> _Task details_
Reproduce exactly, from the data that follows, the line with "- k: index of", the line with "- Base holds", and every line that lies between them.

> _Records supplied_
────────────────────

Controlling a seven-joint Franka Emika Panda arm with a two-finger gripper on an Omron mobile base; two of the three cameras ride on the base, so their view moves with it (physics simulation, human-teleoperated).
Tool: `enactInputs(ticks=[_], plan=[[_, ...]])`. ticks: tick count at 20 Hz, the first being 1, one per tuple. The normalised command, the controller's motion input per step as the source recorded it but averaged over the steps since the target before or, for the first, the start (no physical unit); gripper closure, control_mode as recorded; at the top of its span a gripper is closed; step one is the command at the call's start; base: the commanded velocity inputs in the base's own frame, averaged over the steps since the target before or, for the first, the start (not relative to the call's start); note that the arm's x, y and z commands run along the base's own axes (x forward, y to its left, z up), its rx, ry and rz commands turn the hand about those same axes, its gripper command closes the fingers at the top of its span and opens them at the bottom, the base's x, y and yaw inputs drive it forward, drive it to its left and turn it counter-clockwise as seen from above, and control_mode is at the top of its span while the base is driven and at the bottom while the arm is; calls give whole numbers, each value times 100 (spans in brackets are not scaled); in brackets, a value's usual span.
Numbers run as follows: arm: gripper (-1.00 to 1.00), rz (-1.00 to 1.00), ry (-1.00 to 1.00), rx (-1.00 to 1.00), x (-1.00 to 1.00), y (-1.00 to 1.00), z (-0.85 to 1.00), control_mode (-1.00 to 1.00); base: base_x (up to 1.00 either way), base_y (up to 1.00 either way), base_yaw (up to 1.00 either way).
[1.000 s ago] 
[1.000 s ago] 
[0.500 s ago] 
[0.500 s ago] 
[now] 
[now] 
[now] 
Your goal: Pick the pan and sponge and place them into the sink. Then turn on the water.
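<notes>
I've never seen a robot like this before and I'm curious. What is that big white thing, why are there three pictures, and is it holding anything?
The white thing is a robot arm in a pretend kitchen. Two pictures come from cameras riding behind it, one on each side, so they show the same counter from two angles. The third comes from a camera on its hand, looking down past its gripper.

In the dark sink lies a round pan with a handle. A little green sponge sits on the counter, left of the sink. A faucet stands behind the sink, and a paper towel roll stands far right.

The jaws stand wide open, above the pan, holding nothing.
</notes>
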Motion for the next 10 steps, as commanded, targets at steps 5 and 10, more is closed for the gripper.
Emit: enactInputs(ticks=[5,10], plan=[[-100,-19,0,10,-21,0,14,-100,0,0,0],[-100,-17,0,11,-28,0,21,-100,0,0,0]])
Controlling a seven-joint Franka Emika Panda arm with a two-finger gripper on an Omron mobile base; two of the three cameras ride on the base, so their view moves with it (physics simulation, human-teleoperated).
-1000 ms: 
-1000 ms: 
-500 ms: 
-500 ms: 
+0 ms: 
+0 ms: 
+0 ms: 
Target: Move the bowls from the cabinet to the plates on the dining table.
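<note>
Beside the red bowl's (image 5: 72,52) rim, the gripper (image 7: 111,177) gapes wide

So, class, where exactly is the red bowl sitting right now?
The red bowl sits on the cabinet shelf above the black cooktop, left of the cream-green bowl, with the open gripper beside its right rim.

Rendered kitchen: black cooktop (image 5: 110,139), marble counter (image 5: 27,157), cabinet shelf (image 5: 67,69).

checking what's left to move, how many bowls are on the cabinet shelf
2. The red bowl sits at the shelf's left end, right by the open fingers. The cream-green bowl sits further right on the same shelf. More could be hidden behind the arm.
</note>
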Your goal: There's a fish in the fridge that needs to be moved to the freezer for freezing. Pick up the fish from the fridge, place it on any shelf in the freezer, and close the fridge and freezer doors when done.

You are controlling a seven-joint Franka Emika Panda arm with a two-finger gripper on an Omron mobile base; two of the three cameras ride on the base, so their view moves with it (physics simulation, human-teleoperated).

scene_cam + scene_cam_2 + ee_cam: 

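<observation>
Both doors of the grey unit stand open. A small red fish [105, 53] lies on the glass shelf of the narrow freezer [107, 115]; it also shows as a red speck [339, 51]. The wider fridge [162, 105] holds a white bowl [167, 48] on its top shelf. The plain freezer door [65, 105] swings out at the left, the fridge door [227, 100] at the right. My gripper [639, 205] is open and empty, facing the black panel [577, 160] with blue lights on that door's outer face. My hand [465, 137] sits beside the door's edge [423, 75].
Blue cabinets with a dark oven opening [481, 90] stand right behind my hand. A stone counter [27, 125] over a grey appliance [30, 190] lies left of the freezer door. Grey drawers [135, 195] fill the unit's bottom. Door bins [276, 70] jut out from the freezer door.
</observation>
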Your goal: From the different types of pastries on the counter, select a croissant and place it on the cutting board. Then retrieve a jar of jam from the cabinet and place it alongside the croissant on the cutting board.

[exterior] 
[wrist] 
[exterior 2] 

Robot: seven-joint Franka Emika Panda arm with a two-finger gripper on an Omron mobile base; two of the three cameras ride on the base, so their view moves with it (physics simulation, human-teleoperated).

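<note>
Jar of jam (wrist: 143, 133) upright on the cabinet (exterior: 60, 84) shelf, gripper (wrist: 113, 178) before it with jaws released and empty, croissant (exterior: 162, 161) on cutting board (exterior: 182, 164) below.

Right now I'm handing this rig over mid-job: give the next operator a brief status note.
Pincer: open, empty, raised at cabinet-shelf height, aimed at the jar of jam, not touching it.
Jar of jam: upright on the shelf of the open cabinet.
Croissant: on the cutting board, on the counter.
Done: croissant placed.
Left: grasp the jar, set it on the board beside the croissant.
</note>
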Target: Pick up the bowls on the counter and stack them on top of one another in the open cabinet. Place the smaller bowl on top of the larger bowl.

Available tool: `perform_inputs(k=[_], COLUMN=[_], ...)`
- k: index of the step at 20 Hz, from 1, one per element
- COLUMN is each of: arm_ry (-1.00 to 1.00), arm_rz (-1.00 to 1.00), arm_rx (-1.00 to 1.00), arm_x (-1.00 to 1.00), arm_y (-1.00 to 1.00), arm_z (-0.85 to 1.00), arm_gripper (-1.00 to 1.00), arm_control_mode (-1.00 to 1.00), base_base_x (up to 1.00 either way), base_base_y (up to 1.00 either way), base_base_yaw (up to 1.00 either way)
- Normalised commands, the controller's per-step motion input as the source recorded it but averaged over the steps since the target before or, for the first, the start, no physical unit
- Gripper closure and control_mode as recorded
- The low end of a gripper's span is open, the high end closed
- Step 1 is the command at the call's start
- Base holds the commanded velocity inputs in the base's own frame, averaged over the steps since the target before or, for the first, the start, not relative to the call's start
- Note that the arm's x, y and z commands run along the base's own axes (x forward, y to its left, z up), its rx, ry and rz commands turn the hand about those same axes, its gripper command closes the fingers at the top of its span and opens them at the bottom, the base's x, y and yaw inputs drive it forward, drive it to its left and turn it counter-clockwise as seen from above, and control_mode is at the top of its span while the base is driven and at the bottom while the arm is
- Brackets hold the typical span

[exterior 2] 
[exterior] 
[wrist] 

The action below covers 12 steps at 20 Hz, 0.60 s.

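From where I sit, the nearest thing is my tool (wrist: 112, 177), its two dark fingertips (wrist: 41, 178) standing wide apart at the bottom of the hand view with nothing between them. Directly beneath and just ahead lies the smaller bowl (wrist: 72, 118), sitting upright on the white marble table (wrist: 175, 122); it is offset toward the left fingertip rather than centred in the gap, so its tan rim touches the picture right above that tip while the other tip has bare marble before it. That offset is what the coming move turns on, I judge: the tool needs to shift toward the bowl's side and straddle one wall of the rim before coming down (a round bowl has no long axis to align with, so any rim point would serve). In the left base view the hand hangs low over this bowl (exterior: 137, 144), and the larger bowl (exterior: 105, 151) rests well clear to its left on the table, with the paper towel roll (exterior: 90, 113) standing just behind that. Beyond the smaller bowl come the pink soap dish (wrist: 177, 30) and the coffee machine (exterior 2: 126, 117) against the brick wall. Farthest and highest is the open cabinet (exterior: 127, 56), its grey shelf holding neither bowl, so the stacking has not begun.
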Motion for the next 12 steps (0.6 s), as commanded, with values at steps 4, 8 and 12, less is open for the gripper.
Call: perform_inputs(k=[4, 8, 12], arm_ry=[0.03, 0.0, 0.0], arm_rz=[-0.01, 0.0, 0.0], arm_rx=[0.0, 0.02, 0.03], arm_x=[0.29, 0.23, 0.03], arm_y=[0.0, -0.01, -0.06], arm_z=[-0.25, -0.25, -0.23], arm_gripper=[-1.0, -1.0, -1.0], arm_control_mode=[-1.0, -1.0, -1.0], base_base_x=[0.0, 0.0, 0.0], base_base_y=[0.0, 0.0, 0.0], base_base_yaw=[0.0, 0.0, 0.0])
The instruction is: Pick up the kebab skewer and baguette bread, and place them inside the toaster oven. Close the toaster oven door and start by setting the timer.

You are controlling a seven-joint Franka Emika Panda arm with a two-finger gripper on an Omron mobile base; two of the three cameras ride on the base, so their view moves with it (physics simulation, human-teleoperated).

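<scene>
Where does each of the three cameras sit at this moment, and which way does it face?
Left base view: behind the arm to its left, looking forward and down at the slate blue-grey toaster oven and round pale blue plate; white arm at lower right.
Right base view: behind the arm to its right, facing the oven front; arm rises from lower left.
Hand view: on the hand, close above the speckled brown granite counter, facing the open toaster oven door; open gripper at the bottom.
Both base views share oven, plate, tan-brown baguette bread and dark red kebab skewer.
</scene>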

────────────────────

> _Written answer_
- k: index of the step at 20 Hz, from 1, one per element
- COLUMN is each of: arm_ry (-1.00 to 1.00), arm_rz (-1.00 to 1.00), arm_rx (-1.00 to 1.00), arm_x (-1.00 to 1.00), arm_y (-1.00 to 1.00), arm_z (-0.85 to 1.00), arm_gripper (-1.00 to 1.00), arm_control_mode (-1.00 to 1.00), base_base_x (up to 1.00 either way), base_base_y (up to 1.00 either way), base_base_yaw (up to 1.00 either way)
- Normalised commands, the controller's per-step motion input as the source recorded it but averaged over the steps since the target before or, for the first, the start, no physical unit
- Gripper closure and control_mode as recorded
- The low end of a gripper's span is open, the high end closed
- Step 1 is the command at the call's start
- Base holds the commanded velocity inputs in the base's own frame, averaged over the steps since the target before or, for the first, the start, not relative to the call's start

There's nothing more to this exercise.